Australian rules footballer

Paul Hamilton (born 19 June 1967) is a former Australian rules footballer who played with Essendon in the Victorian Football League (VFL) and Australian Football League (AFL) during the late 1980s and early 1990s.

== Career ==
Hamilton was a defender and usually occupied a back pocket for Essendon. After playing in a Preliminary Final in 1989, Hamilton participated in the 1990 AFL Grand Final. He brought up his 100th league game in Essendon's 1991 encounter against Carlton Football Club at Waverley Park.

Hamilton left Essendon after the 1992 AFL season for Tasmania where he coached Glenorchy Football Club to a premiership.

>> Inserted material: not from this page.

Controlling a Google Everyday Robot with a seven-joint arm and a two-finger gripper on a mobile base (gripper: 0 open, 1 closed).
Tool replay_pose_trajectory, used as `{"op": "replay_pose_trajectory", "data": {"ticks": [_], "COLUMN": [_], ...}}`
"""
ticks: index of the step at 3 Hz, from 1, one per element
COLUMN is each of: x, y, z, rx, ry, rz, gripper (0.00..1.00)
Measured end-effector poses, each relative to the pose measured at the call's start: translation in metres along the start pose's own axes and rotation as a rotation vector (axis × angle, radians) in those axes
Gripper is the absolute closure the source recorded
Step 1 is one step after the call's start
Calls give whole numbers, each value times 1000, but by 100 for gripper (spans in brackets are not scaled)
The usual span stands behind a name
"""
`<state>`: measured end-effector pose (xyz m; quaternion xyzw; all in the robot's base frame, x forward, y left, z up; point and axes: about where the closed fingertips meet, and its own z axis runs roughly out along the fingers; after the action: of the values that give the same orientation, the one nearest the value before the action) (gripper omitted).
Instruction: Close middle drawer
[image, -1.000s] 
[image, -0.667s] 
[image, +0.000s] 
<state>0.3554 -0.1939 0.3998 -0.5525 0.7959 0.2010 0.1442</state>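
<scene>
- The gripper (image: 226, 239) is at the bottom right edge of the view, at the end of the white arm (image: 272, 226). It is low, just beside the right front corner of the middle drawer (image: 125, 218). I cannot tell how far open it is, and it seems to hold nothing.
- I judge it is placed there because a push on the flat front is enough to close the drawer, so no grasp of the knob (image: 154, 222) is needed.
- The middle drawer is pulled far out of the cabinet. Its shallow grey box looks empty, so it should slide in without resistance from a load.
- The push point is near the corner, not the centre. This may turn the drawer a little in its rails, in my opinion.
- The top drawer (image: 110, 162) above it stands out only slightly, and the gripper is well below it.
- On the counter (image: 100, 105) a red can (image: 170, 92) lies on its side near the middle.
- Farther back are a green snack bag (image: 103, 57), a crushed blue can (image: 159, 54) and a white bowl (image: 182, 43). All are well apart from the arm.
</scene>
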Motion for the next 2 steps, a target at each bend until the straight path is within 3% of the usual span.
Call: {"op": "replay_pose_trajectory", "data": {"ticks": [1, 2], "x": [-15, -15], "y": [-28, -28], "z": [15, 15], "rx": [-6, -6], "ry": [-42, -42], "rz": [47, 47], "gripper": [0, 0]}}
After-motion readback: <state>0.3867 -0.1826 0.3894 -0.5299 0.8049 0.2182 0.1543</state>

Hamilton then crossed to South Australian National Football League (SANFL) club Woodville-West Torrens where he had some more success, steering them to a minor premiership. Hamilton then served as an assistant coach at North Melbourne Football Club for fours years as well as having a stint as an assistant to Neil Craig at the Adelaide Football Club. In 2008 he returned to Essendon to fill the role of General Manager.